When educated unemployed young men are forced to commit suicide; hungry men and women sleep on pavements and newspapers print photographs of children scavenging garbage dumps for a meal, for the rulers to give more priority to hallucinatory schemes that may end up breaking up the country is tantamount to Nero playing the fiddle while Rome burnt. Poverty is increasing at an alarming rate of more than four per cent per annum and 50 per cent already live below the poverty line even though the standard parameters of assessing this have been reduced.

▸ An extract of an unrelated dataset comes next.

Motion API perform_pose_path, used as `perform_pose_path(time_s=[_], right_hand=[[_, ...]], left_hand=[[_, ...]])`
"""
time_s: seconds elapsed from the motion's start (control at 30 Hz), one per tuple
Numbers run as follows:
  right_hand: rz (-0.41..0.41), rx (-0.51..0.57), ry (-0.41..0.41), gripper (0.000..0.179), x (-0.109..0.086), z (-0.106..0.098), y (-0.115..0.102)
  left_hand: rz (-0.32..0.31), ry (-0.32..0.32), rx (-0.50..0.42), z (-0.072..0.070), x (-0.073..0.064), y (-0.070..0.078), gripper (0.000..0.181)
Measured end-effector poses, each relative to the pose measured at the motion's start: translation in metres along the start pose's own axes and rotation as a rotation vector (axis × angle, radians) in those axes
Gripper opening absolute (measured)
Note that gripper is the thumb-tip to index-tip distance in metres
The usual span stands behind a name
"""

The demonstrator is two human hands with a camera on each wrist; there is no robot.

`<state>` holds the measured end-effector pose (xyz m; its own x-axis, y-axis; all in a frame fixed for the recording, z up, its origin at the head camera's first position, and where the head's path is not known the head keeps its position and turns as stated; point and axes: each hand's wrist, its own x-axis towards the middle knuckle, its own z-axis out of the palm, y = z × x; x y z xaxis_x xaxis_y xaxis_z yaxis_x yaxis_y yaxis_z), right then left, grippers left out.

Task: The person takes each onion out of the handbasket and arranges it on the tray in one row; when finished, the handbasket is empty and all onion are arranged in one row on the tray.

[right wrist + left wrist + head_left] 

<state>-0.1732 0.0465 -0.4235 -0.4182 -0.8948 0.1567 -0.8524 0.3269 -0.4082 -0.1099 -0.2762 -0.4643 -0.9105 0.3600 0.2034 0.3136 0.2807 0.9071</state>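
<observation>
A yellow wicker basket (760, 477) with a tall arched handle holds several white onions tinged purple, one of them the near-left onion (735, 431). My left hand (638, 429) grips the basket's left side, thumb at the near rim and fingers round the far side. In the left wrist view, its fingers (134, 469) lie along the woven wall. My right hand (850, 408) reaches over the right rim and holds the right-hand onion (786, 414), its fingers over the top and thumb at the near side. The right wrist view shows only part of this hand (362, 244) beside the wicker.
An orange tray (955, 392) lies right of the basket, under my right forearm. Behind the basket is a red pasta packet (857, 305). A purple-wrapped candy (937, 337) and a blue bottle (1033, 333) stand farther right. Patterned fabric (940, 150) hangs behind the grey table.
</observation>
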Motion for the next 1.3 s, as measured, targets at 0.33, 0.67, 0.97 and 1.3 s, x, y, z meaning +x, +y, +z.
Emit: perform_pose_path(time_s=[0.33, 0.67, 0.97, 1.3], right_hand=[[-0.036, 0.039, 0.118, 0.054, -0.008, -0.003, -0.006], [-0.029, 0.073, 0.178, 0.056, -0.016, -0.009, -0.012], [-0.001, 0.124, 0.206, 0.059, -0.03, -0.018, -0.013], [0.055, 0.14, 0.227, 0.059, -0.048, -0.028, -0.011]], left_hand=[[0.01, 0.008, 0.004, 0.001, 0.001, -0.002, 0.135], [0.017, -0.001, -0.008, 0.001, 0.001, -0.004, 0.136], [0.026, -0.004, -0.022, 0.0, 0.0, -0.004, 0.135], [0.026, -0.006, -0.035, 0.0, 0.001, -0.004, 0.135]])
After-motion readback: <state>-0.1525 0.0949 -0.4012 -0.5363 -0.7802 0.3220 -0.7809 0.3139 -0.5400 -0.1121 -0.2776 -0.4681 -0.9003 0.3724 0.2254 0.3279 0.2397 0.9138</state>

The private sector has to be activated to provide jobs. As an incentive the infrastructure and climate for investment has to be created by controlling crime, corruption and bureaucratic red tape, and by providing better communication facilities. No more need be said in this connection than to merely state that a lesson must learnt from the rise of Dubai, a state not even the size of a district of Pakistan with no natural resources. What is the use of having more water (not really) 20 years ahead when, if the current state of affairs prevails, the future of the country becomes uncertain?

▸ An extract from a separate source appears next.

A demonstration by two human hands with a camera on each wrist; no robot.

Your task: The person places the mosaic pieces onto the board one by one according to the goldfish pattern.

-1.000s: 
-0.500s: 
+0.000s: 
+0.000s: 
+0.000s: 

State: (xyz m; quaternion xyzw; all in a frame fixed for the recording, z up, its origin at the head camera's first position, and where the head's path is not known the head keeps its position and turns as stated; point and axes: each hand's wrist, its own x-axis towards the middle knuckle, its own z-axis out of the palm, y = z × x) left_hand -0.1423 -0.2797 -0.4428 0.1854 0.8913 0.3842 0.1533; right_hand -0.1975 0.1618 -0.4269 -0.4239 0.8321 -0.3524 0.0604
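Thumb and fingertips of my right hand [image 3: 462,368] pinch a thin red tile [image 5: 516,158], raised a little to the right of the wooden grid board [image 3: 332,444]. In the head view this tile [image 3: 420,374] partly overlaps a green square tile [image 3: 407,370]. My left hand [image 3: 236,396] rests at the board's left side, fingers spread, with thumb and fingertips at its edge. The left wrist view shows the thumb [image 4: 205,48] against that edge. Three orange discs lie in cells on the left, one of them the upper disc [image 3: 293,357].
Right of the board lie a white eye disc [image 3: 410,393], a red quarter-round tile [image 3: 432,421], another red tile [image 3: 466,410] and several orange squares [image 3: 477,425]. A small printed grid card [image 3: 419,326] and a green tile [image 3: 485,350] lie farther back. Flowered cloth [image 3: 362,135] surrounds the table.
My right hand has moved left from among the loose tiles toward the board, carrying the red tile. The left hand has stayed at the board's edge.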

The high cost of living has defeated all attempts at control and the rulers are at their wit’s end. The prices of even basic foods are out of reach of the common man who can no longer afford two square meals a day. Inflation has to be controlled, production and exports increased and the rupee made more valuable in the open market. An effective price structure has to be enforced but the writ of the government is not worth a dud nickel: for the last three years 28 sugar mill owners in Sindh have contemptuously rejected the prices of sugar cane laid down by the government. This has destroyed the sugar industry and created hardships for the growers. Even the grocery, meat, vegetable and fruit shops have taken on the government and ignore the prices fixed by it. Thus, the government is reduced to adopting the attitude of the man who has embarked on making his second million after having failed to make the first. How can this state be allowed to persist any longer?

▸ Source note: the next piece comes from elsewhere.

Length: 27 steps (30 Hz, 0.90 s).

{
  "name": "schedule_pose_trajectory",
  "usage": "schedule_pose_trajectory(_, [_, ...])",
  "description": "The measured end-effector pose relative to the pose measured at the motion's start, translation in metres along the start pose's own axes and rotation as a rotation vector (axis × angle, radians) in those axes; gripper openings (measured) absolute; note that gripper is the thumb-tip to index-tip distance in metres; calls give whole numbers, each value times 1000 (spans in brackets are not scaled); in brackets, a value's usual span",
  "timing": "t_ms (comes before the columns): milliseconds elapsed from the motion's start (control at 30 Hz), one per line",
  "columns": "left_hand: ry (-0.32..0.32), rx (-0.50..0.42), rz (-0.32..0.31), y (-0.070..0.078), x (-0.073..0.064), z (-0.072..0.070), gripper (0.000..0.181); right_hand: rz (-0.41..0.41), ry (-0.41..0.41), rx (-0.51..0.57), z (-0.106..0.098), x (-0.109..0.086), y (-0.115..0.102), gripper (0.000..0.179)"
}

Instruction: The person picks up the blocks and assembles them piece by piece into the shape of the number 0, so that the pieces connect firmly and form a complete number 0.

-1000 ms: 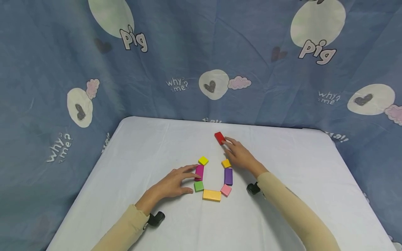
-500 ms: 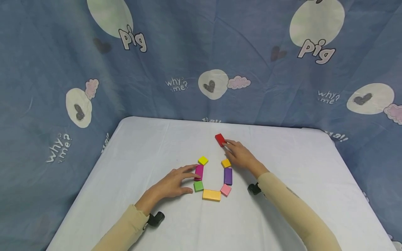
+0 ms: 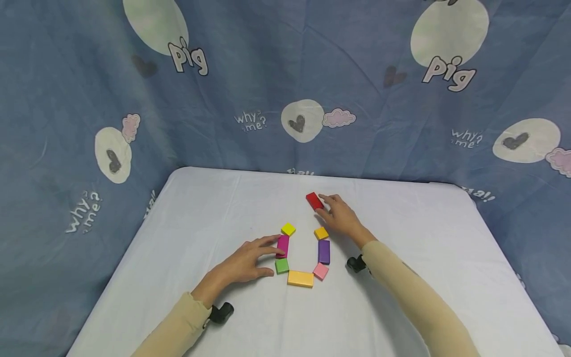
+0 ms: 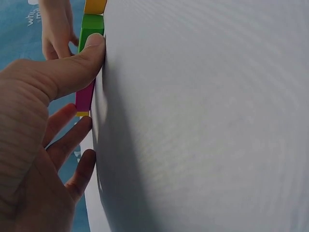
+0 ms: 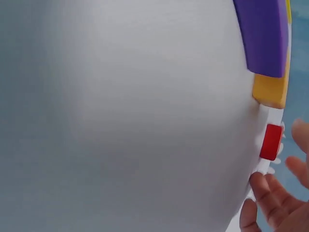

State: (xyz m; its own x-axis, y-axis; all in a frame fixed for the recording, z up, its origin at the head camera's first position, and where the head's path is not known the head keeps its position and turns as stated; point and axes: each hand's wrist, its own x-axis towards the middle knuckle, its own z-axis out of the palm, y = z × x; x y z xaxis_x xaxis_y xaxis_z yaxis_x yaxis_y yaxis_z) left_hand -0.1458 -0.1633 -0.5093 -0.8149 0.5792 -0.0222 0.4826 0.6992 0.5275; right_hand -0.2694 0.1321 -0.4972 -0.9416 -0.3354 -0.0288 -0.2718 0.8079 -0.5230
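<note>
A red block [image 3: 314,201] lies tilted on the white table beyond the other blocks. My right hand [image 3: 342,216] is at its right side, index finger by the far end and thumb by the near end. In the right wrist view, gaps show between the red block [image 5: 272,142] and the spread fingers [image 5: 270,198]. My left hand [image 3: 243,260] rests by the magenta block [image 3: 283,246], two fingertips over its edge. Its thumb lies near the green block [image 3: 282,266]; in the left wrist view the thumb overlaps the green block [image 4: 91,26].
A U-shaped row also includes a yellow block [image 3: 288,229], a long orange-yellow block [image 3: 301,278], a pink block [image 3: 320,271], a purple block [image 3: 323,252] and a small orange block [image 3: 321,233]. A patterned blue curtain [image 3: 267,59] hangs behind the table [image 3: 214,198].
The red block has shifted slightly nearer and to the right. My right hand's index finger and thumb have spread apart around it. The left hand stays put.
</note>
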Motion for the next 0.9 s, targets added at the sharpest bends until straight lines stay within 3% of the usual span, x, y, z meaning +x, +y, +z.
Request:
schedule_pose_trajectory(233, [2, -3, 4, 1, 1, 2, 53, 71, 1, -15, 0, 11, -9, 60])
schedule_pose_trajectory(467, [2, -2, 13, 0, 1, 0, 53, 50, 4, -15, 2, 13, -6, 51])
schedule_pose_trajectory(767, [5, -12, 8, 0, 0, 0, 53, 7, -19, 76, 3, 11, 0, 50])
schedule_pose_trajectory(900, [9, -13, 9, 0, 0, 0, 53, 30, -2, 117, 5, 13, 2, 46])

During his first visit to Sindh, the president summoned his party men including ministers and members of the provincial assembly to launch them as standard-bearers of his the clam project. It must have come as a shock and a warning when even this lot which had been supporting the dam refused. They had the awareness of the mood of the people and the need to go back home.
During his second visit in quick succession, the president went to a wider forum of the people. He resumed his odyssey on the very day that people from all over Sindh marched to Karachi to demonstrate against the Kalabagh dam. While addressing the usual canned gathering at Sukkur airport on the same day, he was interrupted by a member of the audience who objected to even the mention of Kalabagh by him.
Providing security of life to the citizen is the foremost task of any government. Close behind this comes the need to provide a good standard of living free from extortion and victimization. These basic requirements are a sine qua non for further progress and development. But far from this there is civil war going on in the north which has now been extended to Balochistan and the people of Sindh have their backs against the wall due to exploitation, deprivation and oppression. This is hardly the time to kindle more flames by propagating a project which may best be justified as nothing more than an ego trip or a red herring.